What Google does is index and rank webpages. And here at the Google College Rankings we use Google’s webpage rankings as a proxy for the overall quality of the institutions behind the webpages. This is not nearly as far-fetched as it sounds, once you understand how Google’s ranking algorithm works.
When you enter a search term such as “college” into Google and perform a search, you get pages and pages of links in return. Geeks refer to these pages as SERPs—search-engine results pages. How are these many pages of links assembled?
Google’s search spider, the Googlebot, is forever scanning the web, following links and looking for new webpages, and adding the contents of each page to Google’s enormous index. Whenever you perform a Google search you are searching through that index as it exists at the moment of your search. The index is in a perpetual state of revision, and not only that, it is distributed over many different physical locations—different data centers—so the results you get from one moment to the next aren’t always the same.
But even if the Google database were static, searching on a common word like “college” or “university” would return millions of pages. (As I’m typing this, Google is returning about 711,000,000 results for the word college, and 789,000,000 for the word university.) For these results to be useful, they have to be sorted in some way, with the more helpful links at the top, and the less helpful ones further down.
There’s no perfect way of doing this, of course, but Google and other search engines try their best. The way Google sorts the results is by assigning to every page on the web, in the course of its indexing process, a value Google calls the PageRank. When you search on a word like college, Google first finds all the pages it knows about that contain the world college, and then (in rough terms) it sorts them according to their PageRank: high-PageRank sites are near the top of the results, low-PageRank sites are near the bottom.

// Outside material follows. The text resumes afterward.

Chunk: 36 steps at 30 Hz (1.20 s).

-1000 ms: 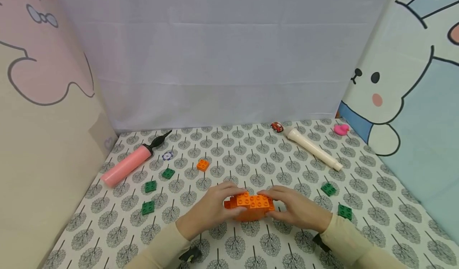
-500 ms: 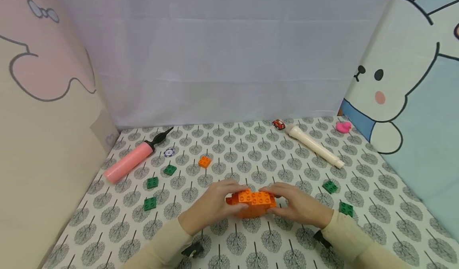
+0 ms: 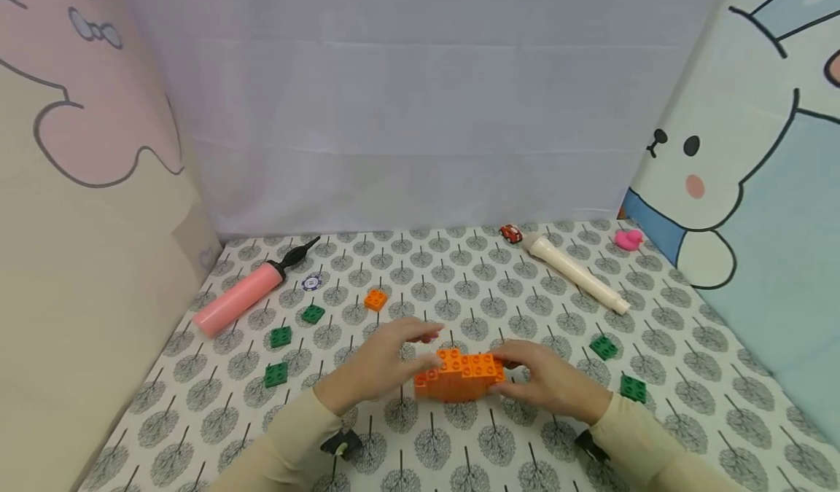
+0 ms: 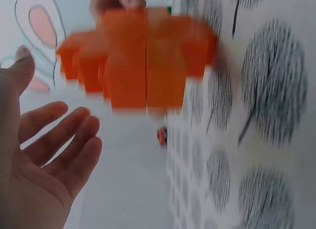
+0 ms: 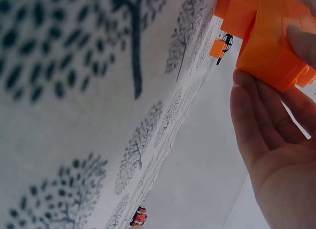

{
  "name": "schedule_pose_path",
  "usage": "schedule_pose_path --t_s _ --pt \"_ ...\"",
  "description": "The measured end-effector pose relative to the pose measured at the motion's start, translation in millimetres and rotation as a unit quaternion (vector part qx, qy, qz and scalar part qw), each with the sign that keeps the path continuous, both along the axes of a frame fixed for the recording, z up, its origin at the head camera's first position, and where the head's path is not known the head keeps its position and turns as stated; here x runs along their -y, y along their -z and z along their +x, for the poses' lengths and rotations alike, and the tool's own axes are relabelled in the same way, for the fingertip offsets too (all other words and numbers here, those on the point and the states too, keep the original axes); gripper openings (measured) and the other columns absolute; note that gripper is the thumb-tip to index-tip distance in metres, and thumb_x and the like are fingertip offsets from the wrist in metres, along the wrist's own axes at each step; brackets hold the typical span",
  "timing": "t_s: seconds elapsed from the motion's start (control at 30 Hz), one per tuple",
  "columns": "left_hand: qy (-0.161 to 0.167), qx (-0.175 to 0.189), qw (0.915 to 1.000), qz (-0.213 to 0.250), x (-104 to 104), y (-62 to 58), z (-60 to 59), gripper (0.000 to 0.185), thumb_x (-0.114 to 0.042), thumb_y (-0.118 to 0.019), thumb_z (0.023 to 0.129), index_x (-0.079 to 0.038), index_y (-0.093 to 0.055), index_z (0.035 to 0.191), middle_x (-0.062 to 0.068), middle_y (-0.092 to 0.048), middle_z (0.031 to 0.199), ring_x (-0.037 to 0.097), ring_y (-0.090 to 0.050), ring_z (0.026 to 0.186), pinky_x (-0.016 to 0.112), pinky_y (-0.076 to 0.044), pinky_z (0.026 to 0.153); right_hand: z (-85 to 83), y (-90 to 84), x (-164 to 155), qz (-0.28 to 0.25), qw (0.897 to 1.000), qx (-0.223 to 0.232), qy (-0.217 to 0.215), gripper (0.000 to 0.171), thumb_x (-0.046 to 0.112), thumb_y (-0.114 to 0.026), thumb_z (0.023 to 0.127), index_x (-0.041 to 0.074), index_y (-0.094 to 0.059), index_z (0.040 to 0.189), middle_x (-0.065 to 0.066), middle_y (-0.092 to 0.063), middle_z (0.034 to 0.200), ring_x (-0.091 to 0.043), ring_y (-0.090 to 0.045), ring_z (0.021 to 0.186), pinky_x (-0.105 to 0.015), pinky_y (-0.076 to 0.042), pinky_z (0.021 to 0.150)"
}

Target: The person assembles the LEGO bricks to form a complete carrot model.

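Several orange toy bricks are joined into one stepped block [image 3: 459,379] at the front middle of the table. My right hand [image 3: 547,383] pinches its right end, thumb on the near side and fingers on the far side; the right wrist view shows the same orange block [image 5: 276,46] between thumb and fingers. My left hand [image 3: 387,361] is by the left end, fingers spread and holding nothing. In the left wrist view that left hand [image 4: 49,165] is apart from the blurred orange block [image 4: 143,66].
A loose orange brick [image 3: 375,300] lies farther back. Green bricks [image 3: 276,375] lie left, more green bricks [image 3: 633,388] right. A pink pump [image 3: 243,299], poker chip [image 3: 311,282], red toy car [image 3: 510,234], cream-coloured tube [image 3: 577,273] and pink duck [image 3: 628,240] lie around.
My left hand has let go of the orange block and drawn back to the left, its fingers opening. My right hand still holds the block's right end.
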<state>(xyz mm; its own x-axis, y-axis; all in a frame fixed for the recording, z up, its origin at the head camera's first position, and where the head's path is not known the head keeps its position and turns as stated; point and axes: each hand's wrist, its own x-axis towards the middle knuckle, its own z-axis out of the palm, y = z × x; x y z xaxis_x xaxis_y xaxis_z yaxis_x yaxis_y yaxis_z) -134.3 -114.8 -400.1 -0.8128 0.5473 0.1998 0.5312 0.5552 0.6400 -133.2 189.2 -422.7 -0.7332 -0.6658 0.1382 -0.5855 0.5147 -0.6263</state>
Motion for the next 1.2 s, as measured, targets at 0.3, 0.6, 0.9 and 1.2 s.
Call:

Of course no one but a handful of Google engineers know the exact details of how this works, because those exact details are closely-held corporate secrets. There are dozens and perhaps hundreds of variables that go into the calculation of PageRank, and that list of variables is subject to frequent revision.
One of the most important variables that goes into the calculation of PageRank is known, however. It is the number of other webpages that link to the page in question. An important webpage, the theory goes, has many other links—backlinks—pointing to it. And unimportant webpage, by contrast, is ignored by web authors at large, and few others pages link to it. The number of backlinks thus functions as a measure of reputation in a sense. Webpages that are deemed important within any given field—deemed so by other webpage authors—receive lots of “votes” in the form of incoming links. They are therefore assigned a higher PageRank by Google, and appear higher in the SERPs. Google is effectively saying, “Lots of other people seem to think these pages are important, so our best guess is that you, the user, will also find them helpful.”
Although the use of PageRank as a tool for quality evaluation is commonly associated with Google—and the term “PageRank” itself is one of their trademarks—the basic idea behind PageRank didn’t originate with Google, and in the days before the web similar statistics were used by journals such as Science Citation Index to evaluate the importance of academic research publications.
But what does this have to do with ranking colleges and universities? Well, in the popular America’s Best Colleges edition of U.S. News & World Report—probably the most widely-known college rankings guide in the United States—the weight given to “peer assessment” is fully 25%. The peer assessment surveys prepared by U.S. News are sent to about 4000 people, who simply vote their opinions of the quality of various colleges and universities, and this accounts for a quarter of the total rankings value calculated.
There’s nothing wrong with sending out a survey, but “peer assessment” is also what Google’s PageRank algorithm is all about, and it isn’t based on the opinion of a few thousand people, but rather on the actual effort put in by millions of web authors around the world, many of them experts in their respective fields. The results of a Google search are based strongly on peer assessment, just as the results of the U.S. News ranking process are. When the website of a college or university appear high in the Google SERPs, it’s because, in the collective judgment of web authors around the world, it really is important, for a great variety of reasons, and many people have linked to it. So does Google really rank colleges and universities? Well, in a sense, yes, it really does, because the web at large does. And an important element of its ranking process is “peer assessment,” just like U.S. News.
There are additional factors that can influence both the Google rankings of a college and the in-print rankings from U.S. News and other such publications. I’ll explore some of these in a future post.